Ответ «Русскому вестнику»
Статья. Вр, 1861, № 5, без подписи. (XIX)
Это — вторая статья (после «Образцов чистосердечия»), в которой Достоевский продолжил дискуссию (теперь уже напрямую с «Русским вестником») о женском вопросе и «Египетских ночах» А. С. Пушкина, поводом для которой послужил фельетон П. И. Вейнберга (под псевдонимом Камень-Виногоров) в редактируемом им еженедельнике «Век» (1861, № 8, 22 фев.)
Большое место здесь занимает художественный анализ «Египетских ночей», Достоевский ещё раз, как бы продолжая развивать тезисы ещё одной своей статьи — «“Свисток” и “Русский вестник”» — опровергает утверждение М. Н. Каткова о недостаточной будто бы глубине пушкинского творчества.
Ответ «Свистуну»
См. Журнальные заметки.
Отцы и дети
Неосущ. замысел, 1876. (XVII)
Записи к этому роману опять с «чужим» названием (см. «Борис Годунов») появились в записной тетради среди материалов к мартовскому выпуску «Дневника писателя». Не случайно название (конечно, — условное, предварительное) перекликается с известным произведением И. С. Тургенева: две главные темы тургеневского романа «Отцы и дети» (1862) — «нигилизм» и столкновение-спор «отцов» и «детей» — уже в те годы тоже крайне интересовали Достоевского. В «Преступлении и наказании», «Идиоте», «Вечном муже» и особенно «Подростке» писатель уже в какой-то мере касался этих тем, а в январском выпуске ДП за 1876 г. сообщил читателям: «Я давно уже поставил себе идеалом написать роман о русских теперешних детях, ну и, конечно, о теперешних их отцах, в теперешнем взаимном их соотношении. <…> я возьму отцов и детей по возможности из всех слоёв общества и прослежу за детьми с их самого первого детства.<…> А пока я написал лишь “Подростка” — эту первую пробу моей мысли…» Роман «Отцы и дети» Достоевский так и не написал, но основные коллизии плана-замысла в какой-то мере воплотились впоследствии в романе «Братья Карамазовы».
П
Петербургская летопись
Фельетоны. СПбВед, 1847, № 93, 27 апр.; № 104, 11 мая; № 121, 1 июня; № 133, 15 июня, с подписью: Ф. Д.; а также № 81, 13 апр. (коллективное), с подписью: Н. Н. (XVIII)
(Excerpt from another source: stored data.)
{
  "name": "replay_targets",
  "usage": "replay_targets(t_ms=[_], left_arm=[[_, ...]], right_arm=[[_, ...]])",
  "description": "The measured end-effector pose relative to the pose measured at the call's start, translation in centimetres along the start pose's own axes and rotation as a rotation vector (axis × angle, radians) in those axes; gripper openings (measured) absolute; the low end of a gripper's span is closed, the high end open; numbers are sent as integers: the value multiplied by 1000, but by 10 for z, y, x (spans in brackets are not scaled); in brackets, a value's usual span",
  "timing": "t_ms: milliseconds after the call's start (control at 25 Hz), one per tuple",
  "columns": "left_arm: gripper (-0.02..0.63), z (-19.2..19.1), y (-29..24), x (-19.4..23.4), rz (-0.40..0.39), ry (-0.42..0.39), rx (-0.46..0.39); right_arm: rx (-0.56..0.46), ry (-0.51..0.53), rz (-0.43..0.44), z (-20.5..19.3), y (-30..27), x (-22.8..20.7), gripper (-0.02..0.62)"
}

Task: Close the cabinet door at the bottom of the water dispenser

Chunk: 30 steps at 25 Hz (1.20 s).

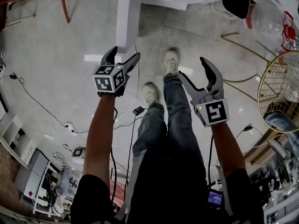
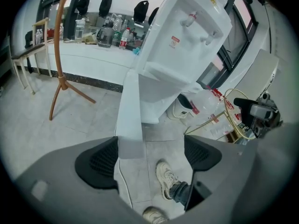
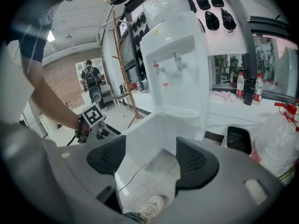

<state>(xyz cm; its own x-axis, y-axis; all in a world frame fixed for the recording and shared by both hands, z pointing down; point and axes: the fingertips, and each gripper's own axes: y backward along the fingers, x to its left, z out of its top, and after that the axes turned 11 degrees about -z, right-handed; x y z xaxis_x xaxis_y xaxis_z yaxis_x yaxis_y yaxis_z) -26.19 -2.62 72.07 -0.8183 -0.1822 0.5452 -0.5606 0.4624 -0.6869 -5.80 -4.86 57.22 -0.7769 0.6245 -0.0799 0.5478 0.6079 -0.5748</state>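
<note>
Near the flat white cabinet door point(image 2: 129, 120), left tool point(image 1: 125, 53) and right tool point(image 1: 192, 66), ribbed pads point(image 2: 103, 160) wide apart.

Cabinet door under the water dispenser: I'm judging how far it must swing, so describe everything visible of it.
The cabinet door is a white flat panel, apparently plastic or metal, upright and swung wide open from the base of the water dispenser. Its free edge shows between the open fingers of the left gripper; no contact visible.
</note>
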Motion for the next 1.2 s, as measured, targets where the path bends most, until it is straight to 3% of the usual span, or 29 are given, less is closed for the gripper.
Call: replay_targets(t_ms=[240, 640, 1200], left_arm=[[454, -1, -6, -13, -24, 4, 21], [443, -6, -29, -48, -95, -35, 62], [434, 10, -55, -86, -151, -50, 74]], right_arm=[[-11, 0, -21, -2, 4, -3, 333], [-17, -133, -166, -3, 25, -37, 331], [3, -171, -197, -15, 43, -48, 328]])
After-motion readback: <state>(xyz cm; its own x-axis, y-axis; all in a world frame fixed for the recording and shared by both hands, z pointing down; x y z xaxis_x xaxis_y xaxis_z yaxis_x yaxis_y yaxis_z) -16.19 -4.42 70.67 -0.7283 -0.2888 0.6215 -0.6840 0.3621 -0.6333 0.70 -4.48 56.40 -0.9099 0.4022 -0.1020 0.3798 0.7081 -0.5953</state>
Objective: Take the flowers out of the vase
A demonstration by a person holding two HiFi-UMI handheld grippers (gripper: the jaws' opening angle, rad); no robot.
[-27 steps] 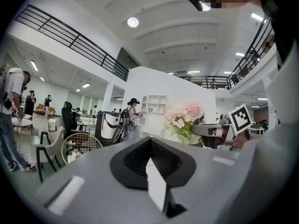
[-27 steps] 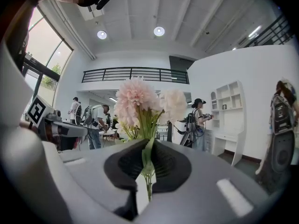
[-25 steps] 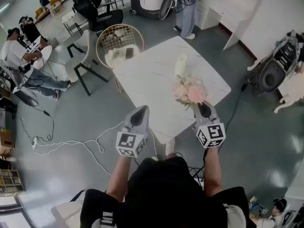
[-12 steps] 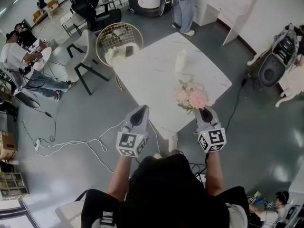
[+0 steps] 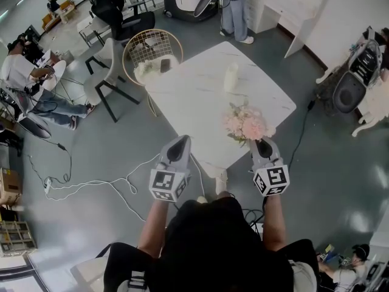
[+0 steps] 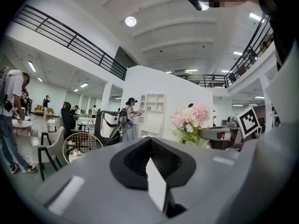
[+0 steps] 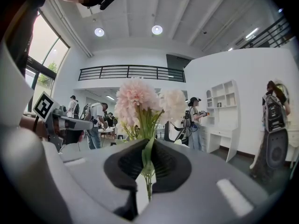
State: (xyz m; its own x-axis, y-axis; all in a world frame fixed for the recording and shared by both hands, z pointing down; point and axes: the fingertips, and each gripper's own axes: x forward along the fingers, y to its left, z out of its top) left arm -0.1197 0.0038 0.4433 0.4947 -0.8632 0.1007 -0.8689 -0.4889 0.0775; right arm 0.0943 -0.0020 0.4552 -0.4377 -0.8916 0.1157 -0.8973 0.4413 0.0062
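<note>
The right gripper [image 7: 148,164] is clamping its jaws on the green stems [image 7: 150,121] of a bunch of pink and cream flowers [image 7: 142,99], and the blooms are standing upright just above the pads. The left gripper [image 6: 152,162] is pressing its jaws together with nothing between them, and is hanging level beside the right one. In the head view the flowers are sitting clear of the vase [image 5: 231,78], over the near corner of the white marble table [image 5: 188,102]. The vase is standing upright farther off on that table, apart from them. A round wire basket [image 5: 152,48] is sitting at the table's far left edge with a grey chair [image 5: 108,72] beside it, and white cables [image 5: 91,186] are trailing across the grey floor [image 5: 340,181]
</note>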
Под фельетоном в середине XIX в. понимался «отдел росказней в газете» (В. И. Даль). По сути, тогдашний фельетон — это синтез репортажа, обозрения и эссе «обо всём и ни о чём», рассуждения на злобу дня, зарисовки городской жизни с элементами физиологического очерка. В «Санкт-Петербургских ведомостях» воскресный фельетон имел постоянное название «Петербургская летопись», и в этом разделе печатались поочерёдно несколько авторов. Очередной фельетон в номере от 13 апреля 1847 г. сопровождался примечанием, что из-за внезапной кончины постоянного фельетониста Э. И. Губера редакция вынуждена была обратиться к «одному из наших молодых литераторов». Им, по мнению исследователей, был — А. Н. Плещеев, который привлёк к соавторству своего товарища, тоже «молодого литератора» Достоевского, уже широко известного к тому времени после публикации «Бедных людей» и «Двойника». А уже следующий фельетон, в номере СпбВед от 27 апреля, и ещё три Достоевский написал самостоятельно и подписал своими инициалами. Главная тема фельетонов Достоевского — Петербург; сквозной герой-рассказчик — «фланёр-мечтатель». Размышления «фланёра-мечтателя» о Петербурге, его роли в истории России, типологии жителей столицы перемежаются бытовыми зарисовками, уличными сценками, набросками характеров. Всё это послужило своеобразными эскизами к произведениям, которые писатель уже вскоре создаст — «Слабое сердце», «Белые ночи», «Неточка Незванова» и др. А, к примеру, сластолюбивый Юлиан Мастакович не только целиком «перейдёт» из «Летописи» в повесть «Слабое сердце» и рассказ «Ёлка и свадьба», но и отразится, в какой-то мере, в образах таких героев поздних произведений Достоевского, как Трусоцкий в «Вечном муже» и Свидригайлов в «Преступлении и наказании». Опыт фельетониста впоследствии пригодился как Достоевскому-журналисту («Петербургские сновидения в стихах и прозе»), так и Достоевскому-художнику, в романах которого фельетонность играла такую значительную роль.